Assigned task: Return each line of the listing exactly, though without its images.
┌──
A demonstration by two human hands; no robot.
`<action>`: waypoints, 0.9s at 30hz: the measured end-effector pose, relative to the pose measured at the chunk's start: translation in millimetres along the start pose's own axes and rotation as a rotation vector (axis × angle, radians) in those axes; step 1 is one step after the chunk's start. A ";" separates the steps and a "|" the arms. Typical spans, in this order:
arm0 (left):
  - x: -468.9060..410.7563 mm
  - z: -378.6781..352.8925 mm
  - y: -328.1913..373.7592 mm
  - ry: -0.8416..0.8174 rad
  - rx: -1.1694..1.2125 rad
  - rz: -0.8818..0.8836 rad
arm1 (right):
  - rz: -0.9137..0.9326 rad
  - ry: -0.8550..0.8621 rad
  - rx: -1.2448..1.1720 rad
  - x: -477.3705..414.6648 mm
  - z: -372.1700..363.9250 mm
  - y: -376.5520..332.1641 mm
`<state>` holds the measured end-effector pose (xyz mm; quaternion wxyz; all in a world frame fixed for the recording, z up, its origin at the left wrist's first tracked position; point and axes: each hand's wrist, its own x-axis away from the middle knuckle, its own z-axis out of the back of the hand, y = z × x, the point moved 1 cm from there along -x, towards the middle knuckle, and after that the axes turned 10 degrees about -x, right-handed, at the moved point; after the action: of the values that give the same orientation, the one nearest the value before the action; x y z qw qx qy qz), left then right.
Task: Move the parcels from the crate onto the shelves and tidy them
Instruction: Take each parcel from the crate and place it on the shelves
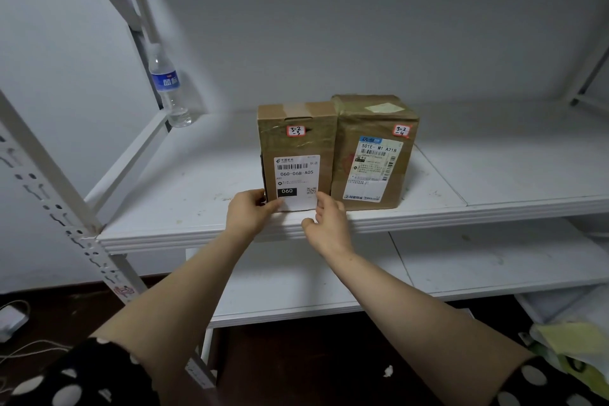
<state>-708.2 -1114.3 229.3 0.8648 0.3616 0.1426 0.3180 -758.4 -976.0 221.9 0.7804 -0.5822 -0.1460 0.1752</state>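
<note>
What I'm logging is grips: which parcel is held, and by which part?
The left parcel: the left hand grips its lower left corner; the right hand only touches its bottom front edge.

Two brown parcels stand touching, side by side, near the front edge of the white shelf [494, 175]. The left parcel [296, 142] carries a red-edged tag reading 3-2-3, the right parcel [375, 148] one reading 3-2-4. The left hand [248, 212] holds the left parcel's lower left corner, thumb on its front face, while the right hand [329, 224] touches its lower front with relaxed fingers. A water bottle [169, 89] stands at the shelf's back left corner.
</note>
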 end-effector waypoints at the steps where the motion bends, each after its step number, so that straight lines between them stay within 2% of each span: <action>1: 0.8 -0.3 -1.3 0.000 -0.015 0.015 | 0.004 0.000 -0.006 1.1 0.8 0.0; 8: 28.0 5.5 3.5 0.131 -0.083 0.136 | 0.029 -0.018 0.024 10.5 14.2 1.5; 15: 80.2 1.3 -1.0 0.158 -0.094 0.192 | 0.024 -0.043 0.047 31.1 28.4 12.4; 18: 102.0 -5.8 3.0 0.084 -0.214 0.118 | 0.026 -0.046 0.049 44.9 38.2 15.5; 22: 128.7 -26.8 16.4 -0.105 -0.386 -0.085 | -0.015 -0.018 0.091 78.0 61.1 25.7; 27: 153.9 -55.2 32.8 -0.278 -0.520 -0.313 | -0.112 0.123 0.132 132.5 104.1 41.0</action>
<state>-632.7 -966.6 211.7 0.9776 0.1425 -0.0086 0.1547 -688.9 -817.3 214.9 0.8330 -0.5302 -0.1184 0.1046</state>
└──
Answer to this task:
A demonstration by two human hands; no robot.
`<action>`: waypoints, 0.9s at 30hz: the measured end-effector pose, relative to the pose measured at the chunk's start: translation in millimetres along the start pose's own axes and rotation as a rotation vector (axis × angle, radians) in those axes; step 1 is one step after the chunk's start. A ";" separates the steps and a "|" the arms. Typical spans, in this order:
arm0 (left):
  - x: -468.9060..410.7563 mm
  - z: -378.6781..352.8925 mm
  - y: -328.1913..373.7592 mm
  - ry: -0.8416..0.8174 rad
  - rx: -1.1694..1.2125 rad
  - rz: -0.8818..0.8836 rad
arm1 (right):
  - rz: -0.9137..0.9326 rad
  - ry: -0.8550..0.8621 rad
  - rx: -1.2448..1.1720 rad
  - x: -477.3705..414.6648 mm
  - z: -372.1700..363.9250 mm
  - y: -376.5520..332.1641 mm
`<state>` holds the measured end-effector pose (xyz mm; quaternion wxyz; all in a world frame fixed for the recording, z up, its origin at the left wrist's first tracked position; point and axes: each hand's wrist, its own x-axis away from the middle knuckle, its own z-axis out of the back of the hand, y = z × x, the point moved 1 cm from there along -x, towards the middle knuckle, and after that the axes turned 10 degrees about -x, right-handed, at the moved point; after the action: of the values that give the same orientation, the one nearest the value before the action; x y z qw qx qy qz), left then right.
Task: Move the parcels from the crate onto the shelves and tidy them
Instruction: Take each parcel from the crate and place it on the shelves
<state>-708.2 -1114.3 229.3 0.8648 0.3616 0.1426 0.3180 -758.4 -976.0 221.9 0.7804 -0.5822 -0.1460 0.1752</state>
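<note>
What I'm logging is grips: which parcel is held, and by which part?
The left parcel: the left hand grips its lower left corner; the right hand only touches its bottom front edge.

Two brown parcels stand touching, side by side, near the front edge of the white shelf [494, 175]. The left parcel [296, 142] carries a red-edged tag reading 3-2-3, the right parcel [375, 148] one reading 3-2-4. The left hand [248, 212] holds the left parcel's lower left corner, thumb on its front face, while the right hand [329, 224] touches its lower front with relaxed fingers. A water bottle [169, 89] stands at the shelf's back left corner.
</note>
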 end-effector waypoints at the steps where the motion bends, each after its step number, so that straight lines between them stay within 2% of each span: <action>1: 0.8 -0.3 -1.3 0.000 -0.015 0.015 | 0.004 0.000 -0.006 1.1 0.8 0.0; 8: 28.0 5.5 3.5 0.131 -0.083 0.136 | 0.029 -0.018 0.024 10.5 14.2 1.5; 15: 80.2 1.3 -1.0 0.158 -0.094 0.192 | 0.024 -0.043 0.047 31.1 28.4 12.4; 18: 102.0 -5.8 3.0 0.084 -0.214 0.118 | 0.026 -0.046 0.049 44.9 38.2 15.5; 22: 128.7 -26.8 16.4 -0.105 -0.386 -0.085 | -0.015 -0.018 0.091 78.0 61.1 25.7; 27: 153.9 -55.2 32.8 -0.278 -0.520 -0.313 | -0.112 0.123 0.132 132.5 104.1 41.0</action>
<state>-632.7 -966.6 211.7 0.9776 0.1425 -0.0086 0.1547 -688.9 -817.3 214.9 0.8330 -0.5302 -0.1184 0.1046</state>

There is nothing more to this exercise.